Araguaína (TO) – O mês de abril é marcado pela campanha “Abril Azul”, dedicada à conscientização sobre o Transtorno do Espectro Autista (TEA). Nesse contexto, o Observatório Norte, da Universidade Federal do Norte do Tocantins (UFNT), tem atuado na disseminação de informações confiáveis, contribuindo para o combate à desinformação e ao preconceito ainda presentes na sociedade.
Com o aumento da visibilidade do tema, cresce também a circulação de conteúdos equivocados sobre o autismo. Diante desse cenário, o Observatório reuniu algumas das principais afirmações que circulam sobre o TEA, esclarecendo o que é fato e o que é fake, com base em evidências científicas e legislação vigente.
“Autista em crise não é sinal de falta de educação”
Fato. Crises sensoriais ou emocionais, também chamadas de “meltdowns”, não são birras nem falta de educação. Elas ocorrem quando a pessoa autista enfrenta sobrecarga sensorial, emocional ou dificuldade de comunicação. Interpretar essas situações como desobediência reforça preconceitos e invisibiliza as necessidades reais da pessoa.
“Pessoa autista tem direito à prioridade em filas”
Fato. No Brasil, pessoas com Transtorno do Espectro Autista são legalmente reconhecidas como pessoas com deficiência, conforme a Lei nº 12.764/2012. Isso garante direitos como atendimento prioritário em filas, acesso a políticas públicas e proteção social.
“Vacinas causam autismo”
Fake. Essa é uma das fake news mais persistentes, e também uma das mais perigosas. Não existe qualquer evidência científica que comprove relação entre vacinas e autismo. Pelo contrário, estudos amplos e revisões internacionais já demonstraram que essa associação é falsa. A disseminação desse mito contribui para a queda na cobertura vacinal e o retorno de doenças já controladas.
“O autismo tem cura”
Fake. O autismo não é uma doença, mas uma condição do neurodesenvolvimento. Portanto, não se trata de algo que precise ser “curado”. O foco deve estar no desenvolvimento, na autonomia, na inclusão e no respeito às singularidades de cada pessoa.

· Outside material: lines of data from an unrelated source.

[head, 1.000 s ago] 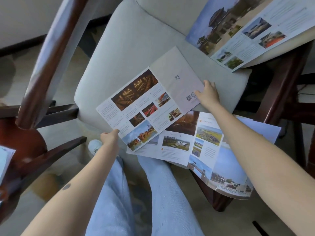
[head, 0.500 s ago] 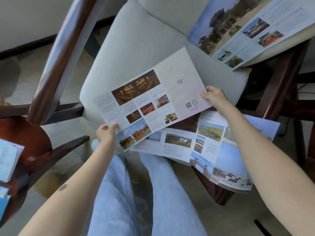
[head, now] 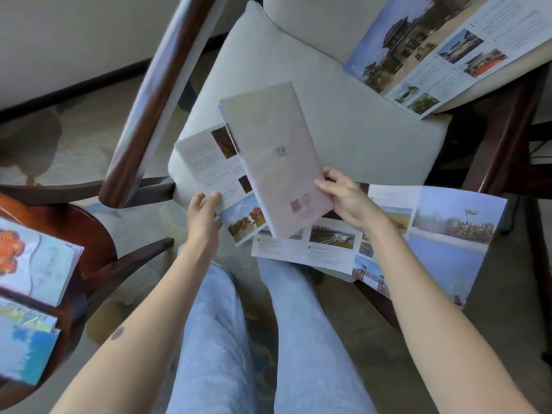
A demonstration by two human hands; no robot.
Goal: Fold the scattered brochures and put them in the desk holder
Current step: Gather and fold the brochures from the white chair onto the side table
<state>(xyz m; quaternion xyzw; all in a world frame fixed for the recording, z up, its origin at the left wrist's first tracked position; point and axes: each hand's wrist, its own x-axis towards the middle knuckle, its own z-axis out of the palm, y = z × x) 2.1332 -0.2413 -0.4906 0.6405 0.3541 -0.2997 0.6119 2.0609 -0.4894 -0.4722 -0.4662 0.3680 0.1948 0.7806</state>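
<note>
I hold a brochure [head: 268, 162] above the front of a pale chair cushion [head: 358, 115]. Its grey back panel is swung over the photo panels, partly folded. My left hand [head: 203, 215] pinches the brochure's lower left corner. My right hand [head: 346, 198] grips the right edge of the grey panel. A second brochure [head: 433, 234] lies unfolded at the cushion's front edge, under my right wrist. A third open brochure [head: 433, 55] rests on the chair at the upper right. Folded brochures [head: 33, 270] stand at the left edge in a dark holder.
A dark wooden armrest [head: 155, 94] runs diagonally at the left. A round wooden side table [head: 80, 234] carries the folded brochures. My legs in light jeans [head: 257, 339] fill the lower middle. Another armrest [head: 507, 138] is at the right.
The brochure was lifted off the cushion, and my right hand swung its grey panel leftward over the photo panels. My left hand kept its pinch on the lower left corner.
</note>
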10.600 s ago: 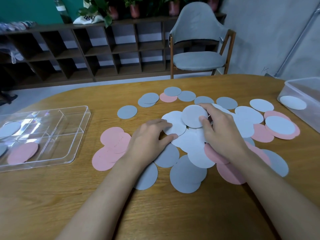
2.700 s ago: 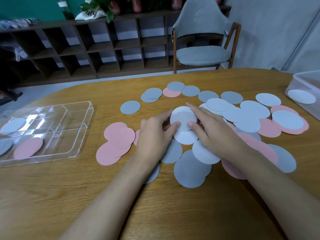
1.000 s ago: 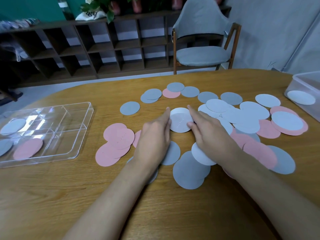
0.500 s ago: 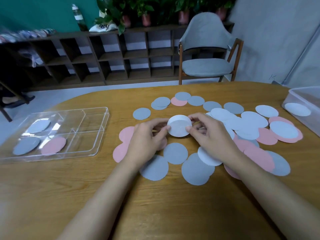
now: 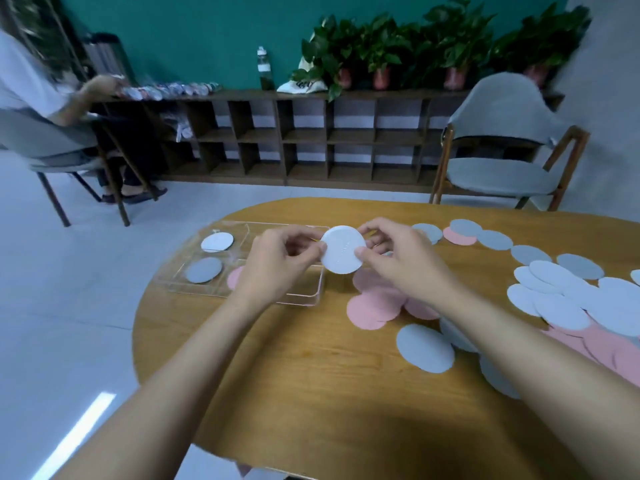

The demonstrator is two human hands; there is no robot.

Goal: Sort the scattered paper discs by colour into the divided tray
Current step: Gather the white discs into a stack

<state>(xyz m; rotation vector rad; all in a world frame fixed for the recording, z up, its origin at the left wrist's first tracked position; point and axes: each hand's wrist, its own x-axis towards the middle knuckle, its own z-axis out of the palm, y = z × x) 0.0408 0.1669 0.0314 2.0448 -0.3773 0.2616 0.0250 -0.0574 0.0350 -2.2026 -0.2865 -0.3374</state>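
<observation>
1. Nearest on the wooden table (image 5: pixel 311 393): bare wood at the front, both forearms reaching in over it.
2. Right of the arms: loose grey discs (image 5: pixel 425 348) and pink discs (image 5: pixel 375 304) lie unsorted, overlapping. A bigger spread of pale discs (image 5: pixel 568 299) sits further right, over more pink ones.
3. Left hand (image 5: pixel 277 263) and right hand (image 5: pixel 403 259) pinch a white disc stack (image 5: pixel 343 249) between them, fingers closed on its left and right edges. It is held off the table, near the right end of the tray. It looks thicker than one sheet, so probably several white discs squared up; count unclear.
4. Step in hand, as I judge it: carrying the gathered whites to the tray.
5. Clear divided tray (image 5: pixel 311 299) sits just beyond the left hand. In it: one white disc (image 5: pixel 217 242) in the far-left cell, one grey disc (image 5: pixel 203 269) in the near-left cell, a pink disc (image 5: pixel 234 277) partly hidden by the left hand in the cell next to the grey one.
6. Next move calls for: shift the stack left over the far-left cell, lower it flat onto the white one, keep the edges pinched so sheets don't fan out, release inside the dividers.
7. Far side: a row of grey discs and one pink lies along the table's back edge, still to do.
</observation>
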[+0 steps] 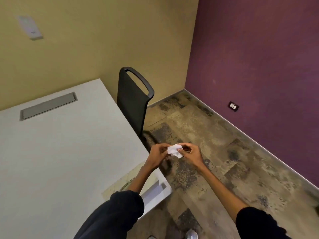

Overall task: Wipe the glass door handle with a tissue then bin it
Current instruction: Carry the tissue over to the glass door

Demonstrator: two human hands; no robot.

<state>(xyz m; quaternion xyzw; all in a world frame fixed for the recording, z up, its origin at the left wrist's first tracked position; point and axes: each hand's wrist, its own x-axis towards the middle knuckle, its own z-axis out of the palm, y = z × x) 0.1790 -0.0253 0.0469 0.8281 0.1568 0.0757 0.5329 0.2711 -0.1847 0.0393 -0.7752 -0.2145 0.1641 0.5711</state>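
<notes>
Pinching a crumpled tissue (175,150) between them, the left hand (159,152) and right hand (190,153) should bunch it into a firm pad; no door handle or bin in view

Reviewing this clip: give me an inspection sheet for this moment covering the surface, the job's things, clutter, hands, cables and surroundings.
Surface: white table at left, with a grey hatch set into its top.
Job's things: crumpled white tissue held between both hands above the floor by the table corner; no glass door, handle or bin in view.
Clutter: nothing seen on the table.
Hands: left hand and right hand both pinch the tissue; dark sleeves.
Cables: nothing seen.
Surroundings: black chair pushed against the table's far side; mottled floor; purple wall with a socket; beige wall carrying a white device.
</notes>
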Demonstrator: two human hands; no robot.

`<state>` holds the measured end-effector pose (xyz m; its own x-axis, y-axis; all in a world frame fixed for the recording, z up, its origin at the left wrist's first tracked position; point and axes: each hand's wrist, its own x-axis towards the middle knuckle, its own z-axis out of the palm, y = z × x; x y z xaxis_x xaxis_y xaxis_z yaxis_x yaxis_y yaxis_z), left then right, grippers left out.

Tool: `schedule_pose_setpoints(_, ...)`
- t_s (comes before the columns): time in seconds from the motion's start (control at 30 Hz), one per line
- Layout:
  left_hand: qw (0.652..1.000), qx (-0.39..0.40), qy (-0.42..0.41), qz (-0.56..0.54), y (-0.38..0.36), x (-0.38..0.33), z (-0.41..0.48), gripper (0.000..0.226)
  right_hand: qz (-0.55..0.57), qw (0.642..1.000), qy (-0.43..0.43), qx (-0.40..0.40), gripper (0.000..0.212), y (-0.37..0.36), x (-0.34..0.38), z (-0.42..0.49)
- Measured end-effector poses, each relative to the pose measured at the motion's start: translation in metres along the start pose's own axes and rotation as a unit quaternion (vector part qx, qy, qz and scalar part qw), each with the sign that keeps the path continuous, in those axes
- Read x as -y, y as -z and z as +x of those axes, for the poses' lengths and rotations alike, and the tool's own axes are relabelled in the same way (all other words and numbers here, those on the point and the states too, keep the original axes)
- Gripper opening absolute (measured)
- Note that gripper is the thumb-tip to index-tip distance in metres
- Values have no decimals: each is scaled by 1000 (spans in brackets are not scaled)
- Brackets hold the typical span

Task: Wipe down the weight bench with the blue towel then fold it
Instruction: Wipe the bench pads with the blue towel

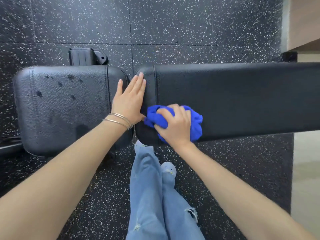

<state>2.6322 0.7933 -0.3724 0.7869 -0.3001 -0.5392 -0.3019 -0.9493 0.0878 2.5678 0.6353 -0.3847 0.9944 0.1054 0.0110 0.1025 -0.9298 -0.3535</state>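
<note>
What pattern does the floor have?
The floor is black with white speckles; head view.

Pretty sure we're looking at a gym or home gym here: black rubber floor tiles (173, 23) with white flecks are covering the whole floor, seams showing. A padded black weight bench (242, 97) is sitting on them, its separate seat pad (65, 110) alongside and a frame foot (83, 57) poking out behind.

We see black rubber floor tiles (190, 23) flecked white, with seams crossing. Light blue ripped jeans (149, 196) run down the bottom middle, and two pale blue toes (168, 168) poke out onto the tiles. Thin metal bangles (119, 120) on one wrist. Wood panel (304, 19) top right, pale smooth floor (304, 179) down the right edge.
</note>
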Motion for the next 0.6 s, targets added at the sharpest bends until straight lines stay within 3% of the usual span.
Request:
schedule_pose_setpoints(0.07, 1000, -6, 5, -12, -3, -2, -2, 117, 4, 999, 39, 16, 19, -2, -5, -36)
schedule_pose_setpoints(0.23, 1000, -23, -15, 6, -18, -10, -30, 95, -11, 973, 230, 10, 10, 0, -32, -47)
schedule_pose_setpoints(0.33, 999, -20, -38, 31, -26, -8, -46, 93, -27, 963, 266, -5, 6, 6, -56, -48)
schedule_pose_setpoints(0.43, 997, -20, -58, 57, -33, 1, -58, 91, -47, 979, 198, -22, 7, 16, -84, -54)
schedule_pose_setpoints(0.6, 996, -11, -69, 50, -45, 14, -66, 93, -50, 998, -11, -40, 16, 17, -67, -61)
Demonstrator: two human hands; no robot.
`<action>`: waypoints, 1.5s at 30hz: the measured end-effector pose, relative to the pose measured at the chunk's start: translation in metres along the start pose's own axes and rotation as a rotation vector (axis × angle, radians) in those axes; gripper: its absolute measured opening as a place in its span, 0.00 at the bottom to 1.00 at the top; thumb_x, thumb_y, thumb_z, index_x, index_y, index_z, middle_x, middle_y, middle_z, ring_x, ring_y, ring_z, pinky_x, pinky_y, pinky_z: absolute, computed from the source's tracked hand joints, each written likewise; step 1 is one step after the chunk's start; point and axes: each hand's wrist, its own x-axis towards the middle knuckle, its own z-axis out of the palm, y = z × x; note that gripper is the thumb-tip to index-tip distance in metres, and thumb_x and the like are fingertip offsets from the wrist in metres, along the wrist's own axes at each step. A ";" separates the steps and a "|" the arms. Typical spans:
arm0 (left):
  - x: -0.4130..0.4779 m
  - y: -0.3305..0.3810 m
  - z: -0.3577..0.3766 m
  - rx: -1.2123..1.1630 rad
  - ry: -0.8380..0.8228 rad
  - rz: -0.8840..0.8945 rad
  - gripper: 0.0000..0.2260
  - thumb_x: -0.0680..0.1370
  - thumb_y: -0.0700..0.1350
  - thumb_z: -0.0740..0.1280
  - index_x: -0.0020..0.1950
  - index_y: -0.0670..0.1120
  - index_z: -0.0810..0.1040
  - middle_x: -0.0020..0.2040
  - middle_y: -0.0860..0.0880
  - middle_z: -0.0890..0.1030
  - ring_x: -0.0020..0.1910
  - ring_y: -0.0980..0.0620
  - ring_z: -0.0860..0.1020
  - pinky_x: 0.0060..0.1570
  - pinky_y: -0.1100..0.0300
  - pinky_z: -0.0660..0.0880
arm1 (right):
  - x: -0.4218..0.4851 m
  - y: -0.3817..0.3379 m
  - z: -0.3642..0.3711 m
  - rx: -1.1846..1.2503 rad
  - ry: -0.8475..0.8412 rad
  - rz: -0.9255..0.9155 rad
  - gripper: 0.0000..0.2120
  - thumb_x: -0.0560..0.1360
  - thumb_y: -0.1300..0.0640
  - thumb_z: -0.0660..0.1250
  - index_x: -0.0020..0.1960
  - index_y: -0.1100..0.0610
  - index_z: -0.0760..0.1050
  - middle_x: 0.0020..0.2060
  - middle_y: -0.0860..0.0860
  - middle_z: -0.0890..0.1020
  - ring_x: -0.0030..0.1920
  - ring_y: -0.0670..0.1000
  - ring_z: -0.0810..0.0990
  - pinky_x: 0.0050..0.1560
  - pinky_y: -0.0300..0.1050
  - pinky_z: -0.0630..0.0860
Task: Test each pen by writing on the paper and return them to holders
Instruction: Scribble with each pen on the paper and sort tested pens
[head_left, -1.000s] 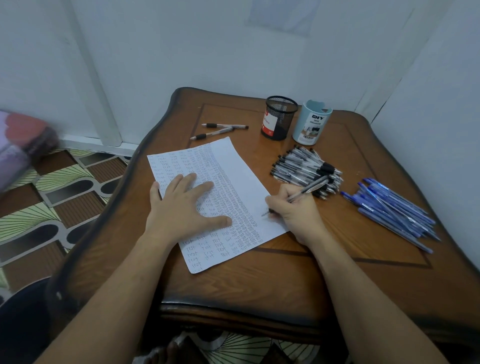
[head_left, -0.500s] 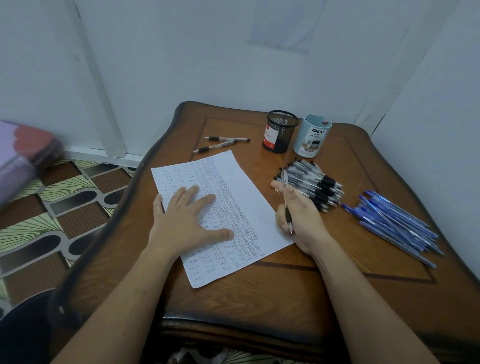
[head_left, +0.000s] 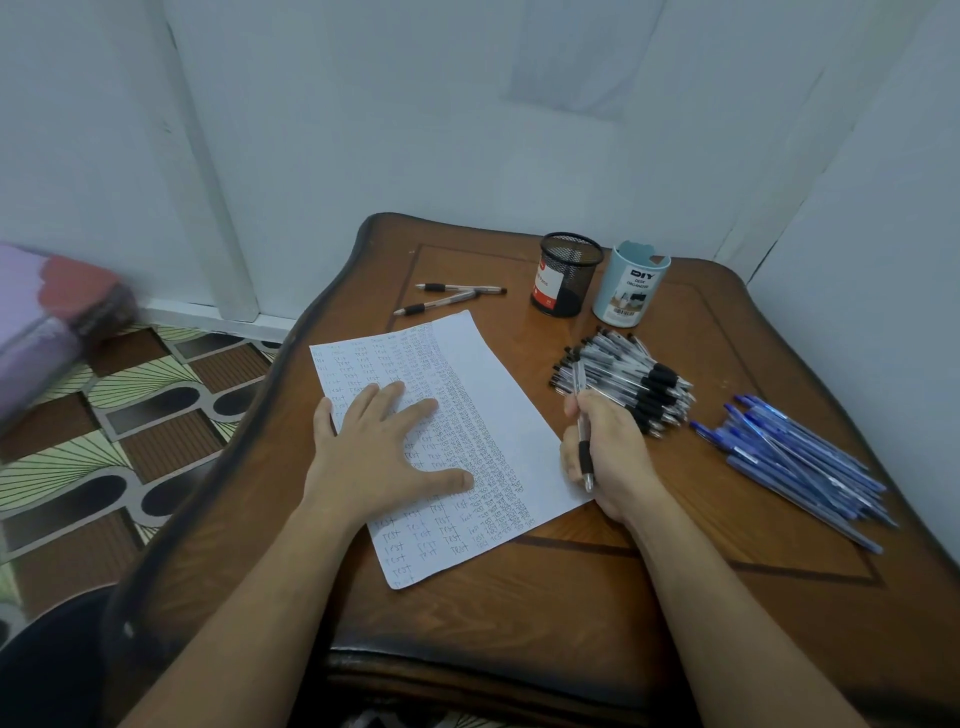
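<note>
Head view: we've got our left hand (head_left: 384, 452) flat on the paper (head_left: 498, 395), fingers straight and spread, pinning the sheet to the tabletop (head_left: 571, 603). Our right hand (head_left: 613, 462) sits at the sheet's right edge, fingers curled round one black-grip pen (head_left: 585, 460); its tip points back toward us and the barrel runs up past the knuckles. We can't tell if the tip touches the paper. The sheet is covered in columns of "test". A pile of black-grip pens (head_left: 639, 379) lies just beyond the right hand, a pile of blue pens (head_left: 795, 462) further right. Black mesh holder (head_left: 566, 275) and light blue holder (head_left: 629, 291) stand side by side at the far edge. Two loose pens (head_left: 452, 297) lie left of the holders.
</note>
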 end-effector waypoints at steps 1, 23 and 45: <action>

“O tratamento do autismo é multidisciplinar”
Fato. O acompanhamento de pessoas autistas envolve, em muitos casos, uma equipe multiprofissional, que pode incluir psicólogos, fonoaudiólogos, terapeutas ocupacionais, médicos e educadores. Essa abordagem integrada contribui para o desenvolvimento da comunicação, autonomia e qualidade de vida.
“Fake news sobre autismo não causam prejuízos reais”
Fake. A desinformação tem impactos concretos. Ao reforçar estigmas, ela contribui para o preconceito, dificulta o acesso ao diagnóstico e compromete políticas de inclusão. Como apontam campanhas recentes de conscientização, combater fake news é parte essencial da promoção de direitos das pessoas autistas.
Campanhas como o Abril Azul reforçam que o conhecimento é um elemento central para a construção de uma sociedade mais inclusiva.
O diagnóstico precoce, o acesso ao cuidado especializado e a garantia de direitos dependem, em grande parte, de uma população bem informada.